Just to mix it up a bit, I've put the Quinacridones on hold for a week and shared one of my favourite funky colours from Daniel Smith.
I've always been drawn to blues. I have more blues in my palette than any other colour, and its a colour that features in most of my paintings. Daniel Smith's Lunar Blue is one of those paints that, for the right painting, brings something a little but special.
As you can see from the colour swatch in my colour journal, this is a combination of a black and a blue pigment. The blue is a bright turquoise and the high granulation of the black pigment allows the blue to shine through.
Arches watercolour journal entry for Daniel Smith Lunar Blue |
Lunar Blue in the palette.

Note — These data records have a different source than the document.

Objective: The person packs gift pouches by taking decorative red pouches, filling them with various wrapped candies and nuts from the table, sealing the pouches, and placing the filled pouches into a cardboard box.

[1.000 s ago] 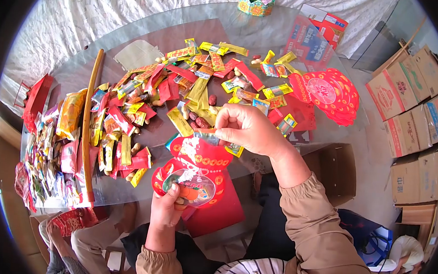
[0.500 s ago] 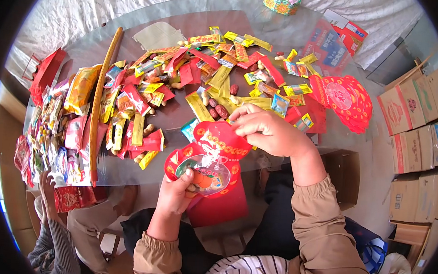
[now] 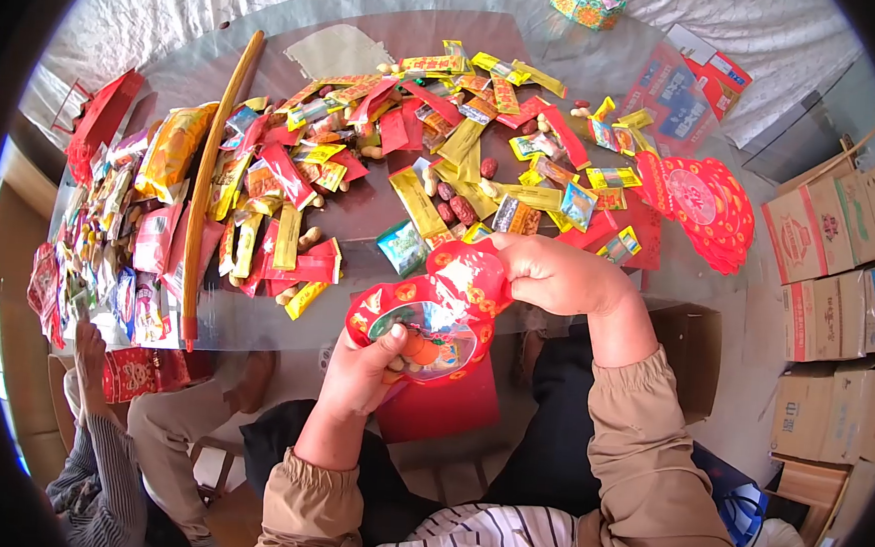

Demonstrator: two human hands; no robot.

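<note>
A red gourd-shaped gift bag [image 3: 469, 278] with gold coin prints and a clear window is held between both hands. Snacks with orange and green wrappers show through the window. My left hand [image 3: 363, 371] grips the bag's lower left side, thumb across the front. At the upper right edge, my right hand [image 3: 563, 276] pinches the bag between thumb and fingers. Just beyond it lie red dates [image 3: 463, 210], peanuts [image 3: 429, 181], yellow snack bars [image 3: 417, 202] and a blue-green packet [image 3: 402, 247] on the glass table [image 3: 365, 227].
A wooden stick [image 3: 213, 175] divides the sweets, with more packets at the left. Flat red bags [image 3: 700, 209] are stacked at the right. Cardboard boxes [image 3: 828, 307] stand on the right floor. Another person's hand [image 3: 90, 358] is at the lower left table edge.
My right hand has gone from above the bag's mouth to pinching its upper right edge. The bag is now tilted more to the right. The other person's hand has lowered slightly.
</note>
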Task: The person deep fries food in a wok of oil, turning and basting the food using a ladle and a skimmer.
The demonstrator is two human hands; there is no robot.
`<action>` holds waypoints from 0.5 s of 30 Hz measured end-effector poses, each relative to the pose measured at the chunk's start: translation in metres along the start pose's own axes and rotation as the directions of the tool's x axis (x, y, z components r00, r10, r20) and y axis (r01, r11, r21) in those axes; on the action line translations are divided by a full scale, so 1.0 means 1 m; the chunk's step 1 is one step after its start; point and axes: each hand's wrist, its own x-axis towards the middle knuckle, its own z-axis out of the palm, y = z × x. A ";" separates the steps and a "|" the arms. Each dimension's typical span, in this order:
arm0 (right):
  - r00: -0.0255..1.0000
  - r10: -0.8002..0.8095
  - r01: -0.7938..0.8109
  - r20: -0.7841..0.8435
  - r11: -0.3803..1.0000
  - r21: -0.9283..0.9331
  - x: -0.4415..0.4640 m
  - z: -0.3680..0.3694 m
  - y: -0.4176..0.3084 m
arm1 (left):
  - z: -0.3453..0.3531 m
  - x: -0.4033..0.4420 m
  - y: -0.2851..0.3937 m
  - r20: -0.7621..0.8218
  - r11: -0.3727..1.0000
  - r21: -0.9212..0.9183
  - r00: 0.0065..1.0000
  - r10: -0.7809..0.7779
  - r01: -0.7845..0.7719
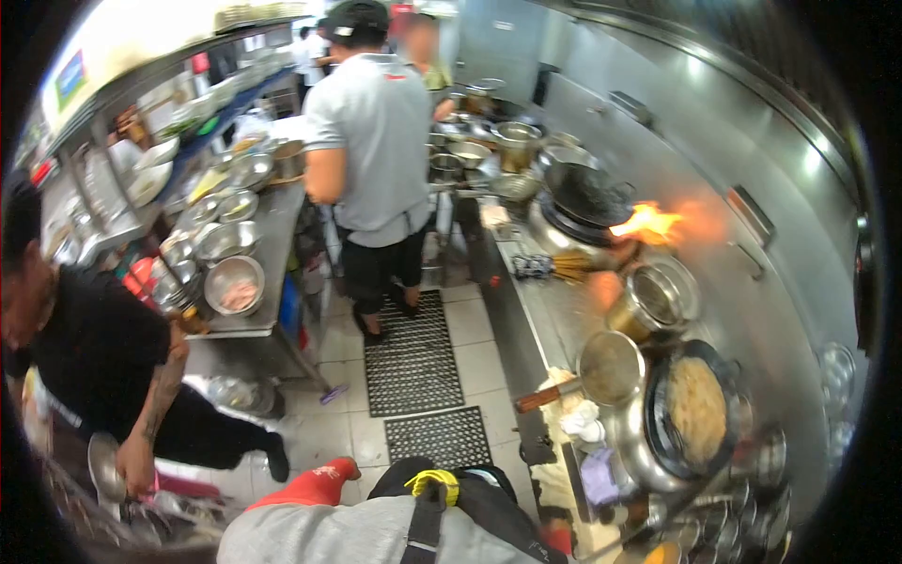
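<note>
At the bottom centre is my grey-shirted body, with a red sleeve on my left arm. Just past the cuff a little of my left hand (pixel 353 468) shows, low over the floor near the black mat (pixel 435 436); its fingers are too small to make out. My right hand is not in sight; a patch of red (pixel 558 536) shows near the counter edge at the bottom right. Nearest on that side are a purple cloth (pixel 598 475), a wooden-handled strainer (pixel 611 368) and a wok (pixel 697 411) holding tan, cloudy contents.
Flames (pixel 648 224) rise beside a black wok (pixel 587 193). Ahead, a co-worker in a grey shirt (pixel 376 150) stands on the matting. At left, a person in black (pixel 94 329) bends, holding a metal bowl (pixel 106 467). A steel table (pixel 272 287) carries several bowls.
</note>
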 end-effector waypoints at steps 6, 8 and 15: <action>0.982 -0.187 0.182 -0.001 0.955 -0.234 0.023 0.020 0.034 | 0.030 -0.070 -0.010 -0.055 0.955 -0.241 0.980 -0.189 0.171; 0.970 -0.242 0.229 -0.011 0.932 -0.282 0.029 0.022 0.041 | 0.022 -0.059 -0.018 -0.207 0.933 -0.360 0.975 -0.086 0.006; 0.800 -0.599 0.495 -0.039 0.695 -0.521 0.029 0.063 0.110 | 0.003 -0.063 0.021 -0.364 0.791 -0.603 0.918 -0.157 -0.104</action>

Once its wet, the granulation is visible before it even hits the paper |
Lunar Blue, Ultramarine Violet and Ceruleam Blue |
Lunar Blue Treescape |
I finished the exploration of Lunar Blue with a Treescape painted solely in Lunar Blue. By starting with a dilute wash at the top of the page, going in with more concentrated pigment as I came down the page, and tilting the paper to get the black granulating well, the distant landscape was established. Then going in with a second layer of much denser pigment in the foreground, and less dense pigment to create some finer detail in the mid-ground, the landscape takes shape.
Daniel Smith Lunar Blue can be a very dramatic colour. And when it's appropriate to use, it can be used as a monochrome, but finishes as a two-colour work.